Overview#

Availability Management is the practice of identifying levels of IT Service availability for use in Service Level Reviews with Customers.

All areas of a service must be measurable and defined within the Service Level Agreement (SLA).

To measure service availability the following areas are usually included in the SLA:

  • Agreement statistics – such as what is included within the agreed service.
  • Availability – agreed service times, response times, etc.
  • Help Desk Calls – number of incidents raised, response times, resolution times.
  • Contingency – agreed contingency details, location of documentation, contingency site, 3rd party involvement, etc.
  • Capacity – performance timings for online transactions, report production, numbers of users, etc.
  • Costing Details – charges for the service, and any penalties should service levels not be met.

Availability is usually calculated based on a model involving the Availability Ratio and techniques such as Fault Tree Analysis, and includes the following elements:

  • Serviceability – where a service is provided by a 3rd party organisation, this is the expected availability of a component.
  • Reliability – the time for which a component can be expected to perform under specific conditions without failure.
  • Recoverability – the time it should take to restore a component back to its operational state after a failure.
  • Maintainability – the ease with which a component can be maintained, which can be both remedial or preventative.
  • Resilience – the ability to withstand failure.
  • Security – the ability of components to withstand breaches of security.

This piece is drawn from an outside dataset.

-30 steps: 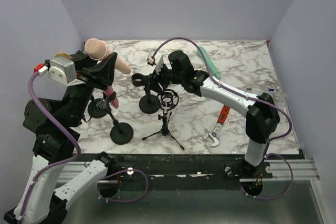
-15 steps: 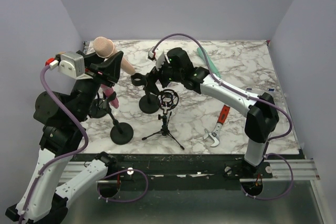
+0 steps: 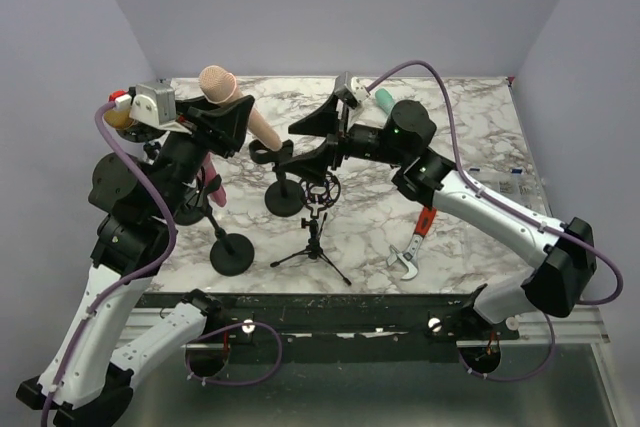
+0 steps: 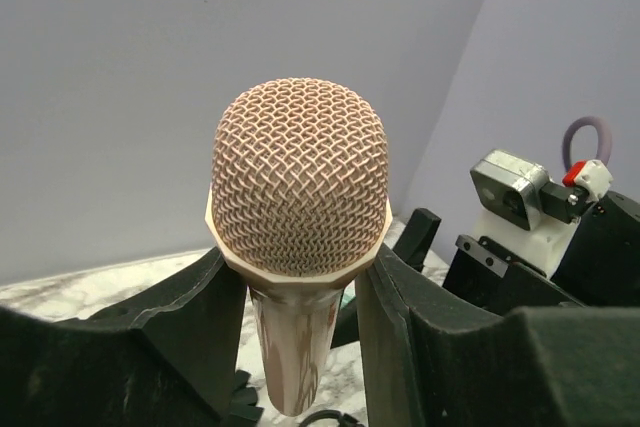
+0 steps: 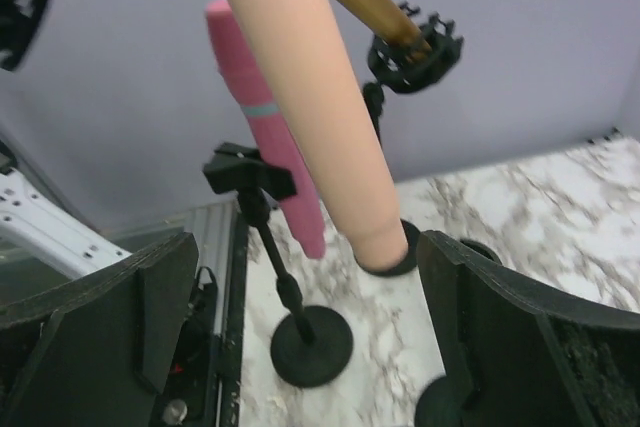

Availability Management and IT Security#

IT Security is an integral part of Availability Management, this being the primary focus of ensuring IT infrastructure continues to be available for the provision of IT Services.

Some of the above elements are really the outcome of performing a risk analysis to identify any resilience measures to be put in place, identifying just how reliable elements are and how many problems have been caused as a result of system failure.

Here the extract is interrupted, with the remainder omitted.